* [Task item]:
Give back an exact copy of the lines below, from the first through the line with "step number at"; please stop there.

* [Supplied records]:
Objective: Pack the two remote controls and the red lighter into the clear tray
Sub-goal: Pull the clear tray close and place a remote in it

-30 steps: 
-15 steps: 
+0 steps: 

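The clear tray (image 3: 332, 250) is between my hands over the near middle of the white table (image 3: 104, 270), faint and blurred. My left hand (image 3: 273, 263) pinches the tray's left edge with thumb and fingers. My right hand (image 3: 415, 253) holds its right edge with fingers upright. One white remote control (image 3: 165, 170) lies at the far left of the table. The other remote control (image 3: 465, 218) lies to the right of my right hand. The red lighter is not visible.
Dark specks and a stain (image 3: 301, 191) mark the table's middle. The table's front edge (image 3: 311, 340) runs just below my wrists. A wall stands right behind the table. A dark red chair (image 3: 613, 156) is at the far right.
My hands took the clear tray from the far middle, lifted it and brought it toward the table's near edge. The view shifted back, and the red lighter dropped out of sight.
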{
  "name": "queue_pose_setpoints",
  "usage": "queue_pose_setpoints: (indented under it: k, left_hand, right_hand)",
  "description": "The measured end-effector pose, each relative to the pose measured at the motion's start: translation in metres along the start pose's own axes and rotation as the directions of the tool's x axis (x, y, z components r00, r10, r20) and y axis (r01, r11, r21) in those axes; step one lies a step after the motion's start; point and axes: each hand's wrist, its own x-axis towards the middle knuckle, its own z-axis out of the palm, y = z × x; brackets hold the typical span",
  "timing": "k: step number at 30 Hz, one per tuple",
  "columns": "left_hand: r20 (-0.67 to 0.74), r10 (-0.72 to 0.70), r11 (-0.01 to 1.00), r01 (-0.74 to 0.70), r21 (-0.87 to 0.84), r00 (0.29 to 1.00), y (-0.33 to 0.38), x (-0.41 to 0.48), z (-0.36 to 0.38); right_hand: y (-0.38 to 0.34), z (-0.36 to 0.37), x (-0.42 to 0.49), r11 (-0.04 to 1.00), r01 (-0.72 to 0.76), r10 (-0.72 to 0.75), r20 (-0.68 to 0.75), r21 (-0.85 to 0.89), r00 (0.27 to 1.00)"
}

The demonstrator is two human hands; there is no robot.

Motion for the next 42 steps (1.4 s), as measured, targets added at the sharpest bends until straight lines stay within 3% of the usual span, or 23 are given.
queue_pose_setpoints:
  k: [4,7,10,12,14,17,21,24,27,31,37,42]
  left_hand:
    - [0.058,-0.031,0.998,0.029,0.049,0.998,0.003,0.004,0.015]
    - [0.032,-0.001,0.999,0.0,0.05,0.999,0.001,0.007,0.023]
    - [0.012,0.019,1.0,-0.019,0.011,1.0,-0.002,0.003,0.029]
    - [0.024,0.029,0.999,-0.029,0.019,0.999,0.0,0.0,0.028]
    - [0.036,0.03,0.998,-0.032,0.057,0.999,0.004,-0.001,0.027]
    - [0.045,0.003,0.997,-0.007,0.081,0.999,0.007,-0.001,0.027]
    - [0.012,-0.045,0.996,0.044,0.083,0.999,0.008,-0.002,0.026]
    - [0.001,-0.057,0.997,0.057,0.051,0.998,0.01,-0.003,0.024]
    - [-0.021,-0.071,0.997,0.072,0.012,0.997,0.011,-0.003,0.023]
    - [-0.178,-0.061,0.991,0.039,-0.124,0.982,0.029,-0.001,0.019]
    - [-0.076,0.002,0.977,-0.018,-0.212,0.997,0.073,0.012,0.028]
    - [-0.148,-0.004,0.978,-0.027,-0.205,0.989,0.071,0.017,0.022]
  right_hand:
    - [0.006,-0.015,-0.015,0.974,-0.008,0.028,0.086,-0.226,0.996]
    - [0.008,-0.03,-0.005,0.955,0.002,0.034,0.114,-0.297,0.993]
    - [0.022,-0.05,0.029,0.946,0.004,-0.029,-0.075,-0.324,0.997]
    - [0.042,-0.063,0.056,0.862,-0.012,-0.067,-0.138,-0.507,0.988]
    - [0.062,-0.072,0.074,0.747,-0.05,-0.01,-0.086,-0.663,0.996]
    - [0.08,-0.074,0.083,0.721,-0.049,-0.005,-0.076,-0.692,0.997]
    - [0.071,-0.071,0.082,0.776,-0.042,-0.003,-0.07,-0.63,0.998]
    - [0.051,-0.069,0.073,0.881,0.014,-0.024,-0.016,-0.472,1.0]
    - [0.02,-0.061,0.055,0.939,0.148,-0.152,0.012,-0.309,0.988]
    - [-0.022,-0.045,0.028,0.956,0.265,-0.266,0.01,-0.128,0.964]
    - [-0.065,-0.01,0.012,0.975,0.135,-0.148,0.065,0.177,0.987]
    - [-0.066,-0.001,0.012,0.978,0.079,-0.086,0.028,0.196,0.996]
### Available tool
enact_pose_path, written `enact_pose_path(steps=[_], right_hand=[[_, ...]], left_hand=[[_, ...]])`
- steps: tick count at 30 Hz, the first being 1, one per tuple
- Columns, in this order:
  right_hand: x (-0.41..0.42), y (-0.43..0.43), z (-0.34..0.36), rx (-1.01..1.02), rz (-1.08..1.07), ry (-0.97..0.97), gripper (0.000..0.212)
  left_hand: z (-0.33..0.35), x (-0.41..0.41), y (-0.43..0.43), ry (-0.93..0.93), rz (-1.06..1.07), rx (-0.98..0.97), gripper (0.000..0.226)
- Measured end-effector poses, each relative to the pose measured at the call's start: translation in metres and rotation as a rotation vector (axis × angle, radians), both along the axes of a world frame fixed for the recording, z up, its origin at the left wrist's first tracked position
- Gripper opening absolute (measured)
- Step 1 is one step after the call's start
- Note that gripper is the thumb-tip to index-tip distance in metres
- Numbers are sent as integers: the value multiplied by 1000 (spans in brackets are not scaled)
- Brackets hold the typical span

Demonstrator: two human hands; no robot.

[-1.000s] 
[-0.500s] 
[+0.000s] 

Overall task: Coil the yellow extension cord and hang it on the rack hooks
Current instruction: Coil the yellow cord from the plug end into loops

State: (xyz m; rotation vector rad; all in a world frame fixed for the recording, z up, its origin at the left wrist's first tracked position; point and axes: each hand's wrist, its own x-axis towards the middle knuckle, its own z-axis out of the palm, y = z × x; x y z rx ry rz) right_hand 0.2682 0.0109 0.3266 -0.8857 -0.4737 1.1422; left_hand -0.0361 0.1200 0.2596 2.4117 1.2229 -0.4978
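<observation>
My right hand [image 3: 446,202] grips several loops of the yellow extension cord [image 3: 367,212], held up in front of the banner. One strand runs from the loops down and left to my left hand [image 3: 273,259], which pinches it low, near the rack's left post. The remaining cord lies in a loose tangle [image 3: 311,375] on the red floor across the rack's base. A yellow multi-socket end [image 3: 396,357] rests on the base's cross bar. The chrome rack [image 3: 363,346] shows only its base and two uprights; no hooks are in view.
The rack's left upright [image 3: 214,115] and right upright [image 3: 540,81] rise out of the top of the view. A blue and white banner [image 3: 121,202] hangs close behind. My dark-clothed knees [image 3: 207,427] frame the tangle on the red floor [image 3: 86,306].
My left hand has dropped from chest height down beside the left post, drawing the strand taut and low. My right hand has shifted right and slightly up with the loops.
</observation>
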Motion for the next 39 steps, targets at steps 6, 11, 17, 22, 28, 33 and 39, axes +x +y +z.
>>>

* [Reply to the exercise]:
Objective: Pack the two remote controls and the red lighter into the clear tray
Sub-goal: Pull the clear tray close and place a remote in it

-30 steps: 
-15 steps: 
+0 steps: 

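The clear tray (image 3: 332, 250) is between my hands over the near middle of the white table (image 3: 104, 270), faint and blurred. My left hand (image 3: 273, 263) pinches the tray's left edge with thumb and fingers. My right hand (image 3: 415, 253) holds its right edge with fingers upright. One white remote control (image 3: 165, 170) lies at the far left of the table. The other remote control (image 3: 465, 218) lies to the right of my right hand. The red lighter is not visible.
Dark specks and a stain (image 3: 301, 191) mark the table's middle. The table's front edge (image 3: 311, 340) runs just below my wrists. A wall stands right behind the table. A dark red chair (image 3: 613, 156) is at the far right.
My hands took the clear tray from the far middle, lifted it and brought it toward the table's near edge. The view shifted back, and the red lighter dropped out of sight.
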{
  "name": "queue_pose_setpoints",
  "usage": "queue_pose_setpoints: (indented under it: k, left_hand, right_hand)",
  "description": "The measured end-effector pose, each relative to the pose measured at the motion's start: translation in metres along the start pose's own axes and rotation as the directions of the tool's x axis (x, y, z components r00, r10, r20) and y axis (r01, r11, r21) in those axes; step one lies a step after the motion's start; point and axes: each hand's wrist, its own x-axis towards the middle knuckle, its own z-axis out of the palm, y = z × x; brackets hold the typical span",
  "timing": "k: step number at 30 Hz, one per tuple",

There is nothing else to the answer.